■ **What is expected**
The reply should hold every line of the data, unchanged and complete.

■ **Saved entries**
※
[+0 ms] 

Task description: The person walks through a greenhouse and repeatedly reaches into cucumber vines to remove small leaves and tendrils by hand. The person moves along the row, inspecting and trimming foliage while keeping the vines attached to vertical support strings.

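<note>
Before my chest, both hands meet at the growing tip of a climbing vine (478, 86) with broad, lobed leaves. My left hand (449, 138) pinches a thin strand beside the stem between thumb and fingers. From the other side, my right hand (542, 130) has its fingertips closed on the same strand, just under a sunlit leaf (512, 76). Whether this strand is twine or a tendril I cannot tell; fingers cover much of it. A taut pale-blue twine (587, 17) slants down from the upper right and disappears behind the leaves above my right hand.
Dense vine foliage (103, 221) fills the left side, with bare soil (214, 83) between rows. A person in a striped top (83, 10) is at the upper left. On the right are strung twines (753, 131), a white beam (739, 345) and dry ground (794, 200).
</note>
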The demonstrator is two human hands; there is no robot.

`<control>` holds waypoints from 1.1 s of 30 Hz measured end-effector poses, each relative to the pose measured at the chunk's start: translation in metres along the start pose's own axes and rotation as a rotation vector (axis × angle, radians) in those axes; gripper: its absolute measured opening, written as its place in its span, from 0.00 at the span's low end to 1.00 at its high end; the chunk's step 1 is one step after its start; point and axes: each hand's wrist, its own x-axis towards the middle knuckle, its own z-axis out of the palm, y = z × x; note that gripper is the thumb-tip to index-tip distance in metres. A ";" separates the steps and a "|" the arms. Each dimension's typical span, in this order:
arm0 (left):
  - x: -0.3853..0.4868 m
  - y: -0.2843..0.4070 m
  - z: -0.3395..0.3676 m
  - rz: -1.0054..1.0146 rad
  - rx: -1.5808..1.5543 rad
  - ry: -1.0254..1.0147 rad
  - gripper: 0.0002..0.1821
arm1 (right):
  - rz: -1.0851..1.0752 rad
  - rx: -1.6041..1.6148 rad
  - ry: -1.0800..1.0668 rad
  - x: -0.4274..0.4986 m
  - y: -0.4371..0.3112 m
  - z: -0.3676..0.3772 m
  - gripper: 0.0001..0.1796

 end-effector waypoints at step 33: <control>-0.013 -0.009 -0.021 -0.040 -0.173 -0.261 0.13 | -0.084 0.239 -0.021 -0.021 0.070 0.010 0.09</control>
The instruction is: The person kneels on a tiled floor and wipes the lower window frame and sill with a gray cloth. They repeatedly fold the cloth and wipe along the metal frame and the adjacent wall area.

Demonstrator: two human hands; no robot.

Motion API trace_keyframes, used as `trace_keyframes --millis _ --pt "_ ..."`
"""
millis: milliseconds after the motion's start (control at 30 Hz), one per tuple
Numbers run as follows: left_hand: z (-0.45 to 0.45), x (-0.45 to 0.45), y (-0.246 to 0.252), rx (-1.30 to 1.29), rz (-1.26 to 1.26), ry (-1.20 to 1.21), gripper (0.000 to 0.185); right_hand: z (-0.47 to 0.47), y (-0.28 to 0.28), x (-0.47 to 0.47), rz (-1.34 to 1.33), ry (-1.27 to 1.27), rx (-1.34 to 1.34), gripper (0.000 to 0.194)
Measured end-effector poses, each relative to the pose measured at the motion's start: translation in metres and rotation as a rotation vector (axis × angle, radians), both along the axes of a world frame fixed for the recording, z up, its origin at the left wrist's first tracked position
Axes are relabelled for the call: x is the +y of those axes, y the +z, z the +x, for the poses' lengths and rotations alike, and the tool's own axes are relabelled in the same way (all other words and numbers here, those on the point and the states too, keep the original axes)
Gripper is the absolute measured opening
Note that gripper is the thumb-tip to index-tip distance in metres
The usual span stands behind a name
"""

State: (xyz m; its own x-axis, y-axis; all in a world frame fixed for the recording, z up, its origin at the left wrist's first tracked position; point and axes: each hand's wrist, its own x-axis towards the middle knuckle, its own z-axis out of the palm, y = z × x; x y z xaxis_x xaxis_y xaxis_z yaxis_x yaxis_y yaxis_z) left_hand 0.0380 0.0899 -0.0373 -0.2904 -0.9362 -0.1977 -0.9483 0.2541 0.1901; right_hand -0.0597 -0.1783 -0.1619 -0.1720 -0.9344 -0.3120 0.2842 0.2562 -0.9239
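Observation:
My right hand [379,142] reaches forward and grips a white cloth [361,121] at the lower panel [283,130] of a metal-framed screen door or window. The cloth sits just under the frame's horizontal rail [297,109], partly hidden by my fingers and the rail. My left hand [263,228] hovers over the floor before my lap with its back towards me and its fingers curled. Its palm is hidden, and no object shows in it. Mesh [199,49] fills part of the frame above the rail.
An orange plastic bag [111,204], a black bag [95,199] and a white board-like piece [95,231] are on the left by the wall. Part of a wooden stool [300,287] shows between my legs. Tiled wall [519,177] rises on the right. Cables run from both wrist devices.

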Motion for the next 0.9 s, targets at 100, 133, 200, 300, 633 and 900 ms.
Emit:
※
■ **Solution**
[+0 ms] 

Task description: The person walks through a greenhouse and repeatedly reaches into cucumber vines to remove small leaves and tendrils by hand. The person moves along the row, inspecting and trimming foliage while keeping the vines attached to vertical support strings.

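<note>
Before my chest, both hands meet at the growing tip of a climbing vine (478, 86) with broad, lobed leaves. My left hand (449, 138) pinches a thin strand beside the stem between thumb and fingers. From the other side, my right hand (542, 130) has its fingertips closed on the same strand, just under a sunlit leaf (512, 76). Whether this strand is twine or a tendril I cannot tell; fingers cover much of it. A taut pale-blue twine (587, 17) slants down from the upper right and disappears behind the leaves above my right hand.
Dense vine foliage (103, 221) fills the left side, with bare soil (214, 83) between rows. A person in a striped top (83, 10) is at the upper left. On the right are strung twines (753, 131), a white beam (739, 345) and dry ground (794, 200).
</note>
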The demonstrator is two human hands; there is no robot.

`<control>` holds waypoints from 1.1 s of 30 Hz measured end-effector poses, each relative to the pose measured at the chunk's start: translation in metres along the start pose's own axes and rotation as a rotation vector (axis × angle, radians) in those axes; gripper: its absolute measured opening, written as its place in its span, from 0.00 at the span's low end to 1.00 at its high end; the chunk's step 1 is one step after its start; point and axes: each hand's wrist, its own x-axis towards the middle knuckle, its own z-axis out of the palm, y = z × x; note that gripper is the thumb-tip to index-tip distance in metres. A ";" separates the steps and a "|" the arms. Each dimension's typical span, in this order:
arm0 (left):
  - x: -0.3853..0.4868 m
  - y: -0.2843..0.4070 m
  - z: -0.3395..0.3676 m
  - rz: -1.0054..1.0146 rad
  - rx: -1.5808..1.5543 rad
  - ry: -1.0254..1.0147 rad
  - gripper: 0.0002..0.1821
arm1 (right):
  - rz: -1.0851..1.0752 rad
  - rx: -1.6041..1.6148 rad
  - ry: -1.0800..1.0668 rad
  - x: -0.4274..0.4986 m
  - y: -0.4371..0.3112 m
  - z: -0.3676..0.3772 m
  - gripper: 0.0001..0.1796

 end-effector waypoints at step 33: <control>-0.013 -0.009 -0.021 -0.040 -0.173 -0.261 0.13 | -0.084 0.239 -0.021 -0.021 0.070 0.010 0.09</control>
The instruction is: The person kneels on a tiled floor and wipes the lower window frame and sill with a gray cloth. They repeatedly fold the cloth and wipe along the metal frame and the adjacent wall area.

Demonstrator: two human hands; no robot.

Motion API trace_keyframes, used as `trace_keyframes --millis _ --pt "_ ..."`
"""
millis: milliseconds after the motion's start (control at 30 Hz), one per tuple
Numbers run as follows: left_hand: z (-0.45 to 0.45), x (-0.45 to 0.45), y (-0.246 to 0.252), rx (-1.30 to 1.29), rz (-1.26 to 1.26), ry (-1.20 to 1.21), gripper (0.000 to 0.185); right_hand: z (-0.47 to 0.47), y (-0.28 to 0.28), x (-0.47 to 0.47), rz (-1.34 to 1.33), ry (-1.27 to 1.27), rx (-1.34 to 1.34), gripper (0.000 to 0.194)
Measured end-effector poses, each relative to the pose measured at the motion's start: translation in metres and rotation as a rotation vector (axis × angle, radians), both along the axes of a world frame fixed for the recording, z up, its origin at the left wrist's first tracked position
Axes are relabelled for the call: x is the +y of those axes, y the +z, z the +x, for the poses' lengths and rotations alike, and the tool's own axes are relabelled in the same way (all other words and numbers here, those on the point and the states too, keep the original axes)
Gripper is the absolute measured opening
Note that gripper is the thumb-tip to index-tip distance in metres
The usual span stands behind a name
"""

State: (xyz m; its own x-axis, y-axis; all in a world frame fixed for the recording, z up, its origin at the left wrist's first tracked position; point and axes: each hand's wrist, its own x-axis towards the middle knuckle, its own z-axis out of the palm, y = z × x; x y z xaxis_x xaxis_y xaxis_z yaxis_x yaxis_y yaxis_z) left_hand 0.0380 0.0899 -0.0373 -0.2904 -0.9362 -0.1977 -0.9483 0.2541 0.1901; right_hand -0.0597 -0.1783 -0.1619 -0.1720 -0.9344 -0.3120 0.2842 0.2562 -0.9239
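Observation:
My right hand [379,142] reaches forward and grips a white cloth [361,121] at the lower panel [283,130] of a metal-framed screen door or window. The cloth sits just under the frame's horizontal rail [297,109], partly hidden by my fingers and the rail. My left hand [263,228] hovers over the floor before my lap with its back towards me and its fingers curled. Its palm is hidden, and no object shows in it. Mesh [199,49] fills part of the frame above the rail.
An orange plastic bag [111,204], a black bag [95,199] and a white board-like piece [95,231] are on the left by the wall. Part of a wooden stool [300,287] shows between my legs. Tiled wall [519,177] rises on the right. Cables run from both wrist devices.
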
Motion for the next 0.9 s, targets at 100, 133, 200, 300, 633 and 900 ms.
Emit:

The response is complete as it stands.